**Problem details:** If pictures are present, leave them out, and copy the data word for word.

-- Material provided follows --

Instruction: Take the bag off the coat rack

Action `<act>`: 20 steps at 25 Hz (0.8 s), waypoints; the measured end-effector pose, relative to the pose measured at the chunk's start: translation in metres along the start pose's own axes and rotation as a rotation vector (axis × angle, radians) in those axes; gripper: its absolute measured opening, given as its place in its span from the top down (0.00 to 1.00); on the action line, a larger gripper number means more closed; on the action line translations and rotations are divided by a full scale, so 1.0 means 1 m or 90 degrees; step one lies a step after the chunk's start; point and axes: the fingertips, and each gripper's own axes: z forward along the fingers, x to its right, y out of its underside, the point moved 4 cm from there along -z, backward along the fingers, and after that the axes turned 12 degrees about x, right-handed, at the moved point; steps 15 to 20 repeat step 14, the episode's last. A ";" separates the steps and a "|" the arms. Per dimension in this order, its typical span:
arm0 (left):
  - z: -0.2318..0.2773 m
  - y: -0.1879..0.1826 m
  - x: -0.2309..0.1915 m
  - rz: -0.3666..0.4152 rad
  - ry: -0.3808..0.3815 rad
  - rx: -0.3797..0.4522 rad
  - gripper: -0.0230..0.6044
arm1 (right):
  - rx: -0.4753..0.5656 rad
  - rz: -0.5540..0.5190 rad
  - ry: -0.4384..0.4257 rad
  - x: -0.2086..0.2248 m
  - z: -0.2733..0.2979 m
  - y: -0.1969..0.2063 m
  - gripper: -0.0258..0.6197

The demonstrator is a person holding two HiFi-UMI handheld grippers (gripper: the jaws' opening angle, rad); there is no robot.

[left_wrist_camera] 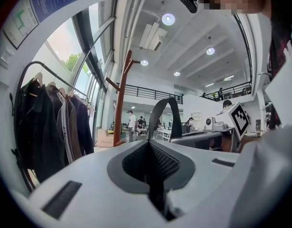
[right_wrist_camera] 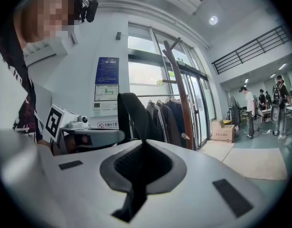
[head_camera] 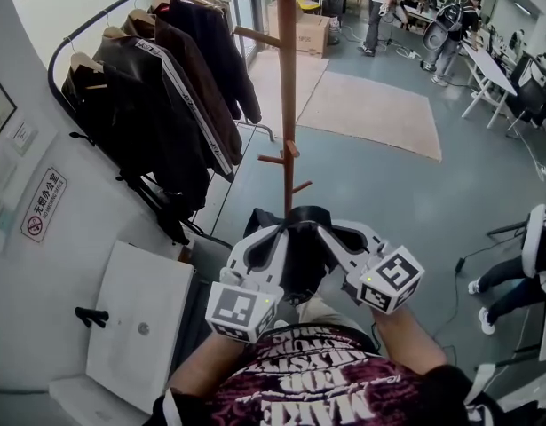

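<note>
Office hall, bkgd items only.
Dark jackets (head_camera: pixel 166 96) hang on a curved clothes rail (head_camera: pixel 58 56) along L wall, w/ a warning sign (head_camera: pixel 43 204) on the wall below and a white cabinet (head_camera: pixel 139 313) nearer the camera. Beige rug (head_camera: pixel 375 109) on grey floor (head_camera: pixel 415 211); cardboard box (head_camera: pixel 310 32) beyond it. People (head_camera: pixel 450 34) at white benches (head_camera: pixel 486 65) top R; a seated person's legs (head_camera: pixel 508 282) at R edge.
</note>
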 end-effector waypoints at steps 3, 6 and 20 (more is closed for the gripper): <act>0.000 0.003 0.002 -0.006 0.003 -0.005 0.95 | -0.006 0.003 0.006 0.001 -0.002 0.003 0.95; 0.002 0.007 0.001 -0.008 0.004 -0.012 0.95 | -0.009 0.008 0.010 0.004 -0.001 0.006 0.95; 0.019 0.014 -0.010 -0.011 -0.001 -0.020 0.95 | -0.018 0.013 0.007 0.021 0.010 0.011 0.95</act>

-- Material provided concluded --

**Solution to this task:**
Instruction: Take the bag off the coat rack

Action `<act>`: 20 steps at 25 Hz (0.8 s), waypoints; the measured end-effector pose, relative to the pose measured at the chunk's start: translation in metres along the start pose's own axes and rotation as a rotation vector (axis × angle, radians) in those axes; gripper: its absolute measured opening, given as its place in its span from the top down (0.00 to 1.00); on the action line, a larger gripper number means more closed; on the action line translations and rotations are divided by a full scale, so 1.0 means 1 m or 90 degrees; step one lies a step after the chunk's start; point and axes: the fingertips, and each gripper's own axes: z forward along the fingers, x to its right, y out of its underside, the point moved 4 cm from there along -z, backward along the fingers, and after that the axes turned 12 degrees about x, right-handed, at the moved point; steps 15 to 20 repeat step 14, the episode's last. A ";" separates the steps and a "|" the arms. Per dimension in this order, its typical span:
arm0 (left):
  - z: -0.2318..0.2773 m
  - y: -0.1879..0.1826 m
  - x: -0.2309..0.1915 m
  - rz: -0.3666..0.4152 rad
  - ry: -0.3808..0.3815 rad
  - rx: -0.3797..0.4522 rad
  - gripper: -0.0230..0.6044
arm1 (right):
  - rx: -0.4753..0.5656 rad
  - rz: -0.5540..0.5190 rad
  - ry: -0.4384..0.4257 rad
  - x: -0.2086..0.2248 m
  - z: -0.2733..0.2979 m
  - y: -0.1969..0.2063 m
  - gripper: -0.0258..0.6197

The demonstrator is a person holding two HiFi-UMI handheld grippers (gripper: the jaws' opening angle, rad); there is no robot.

[left_wrist_camera] 
[right_wrist_camera] 
[head_camera] 

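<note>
Office hall, bkgd items only.
Dark jackets (head_camera: pixel 166 96) hang on a curved clothes rail (head_camera: pixel 58 56) along L wall, w/ a warning sign (head_camera: pixel 43 204) on the wall below and a white cabinet (head_camera: pixel 139 313) nearer the camera. Beige rug (head_camera: pixel 375 109) on grey floor (head_camera: pixel 415 211); cardboard box (head_camera: pixel 310 32) beyond it. People (head_camera: pixel 450 34) at white benches (head_camera: pixel 486 65) top R; a seated person's legs (head_camera: pixel 508 282) at R edge.
</note>
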 end-effector waypoints at steps 3, 6 and 20 (more is closed for the gripper): <act>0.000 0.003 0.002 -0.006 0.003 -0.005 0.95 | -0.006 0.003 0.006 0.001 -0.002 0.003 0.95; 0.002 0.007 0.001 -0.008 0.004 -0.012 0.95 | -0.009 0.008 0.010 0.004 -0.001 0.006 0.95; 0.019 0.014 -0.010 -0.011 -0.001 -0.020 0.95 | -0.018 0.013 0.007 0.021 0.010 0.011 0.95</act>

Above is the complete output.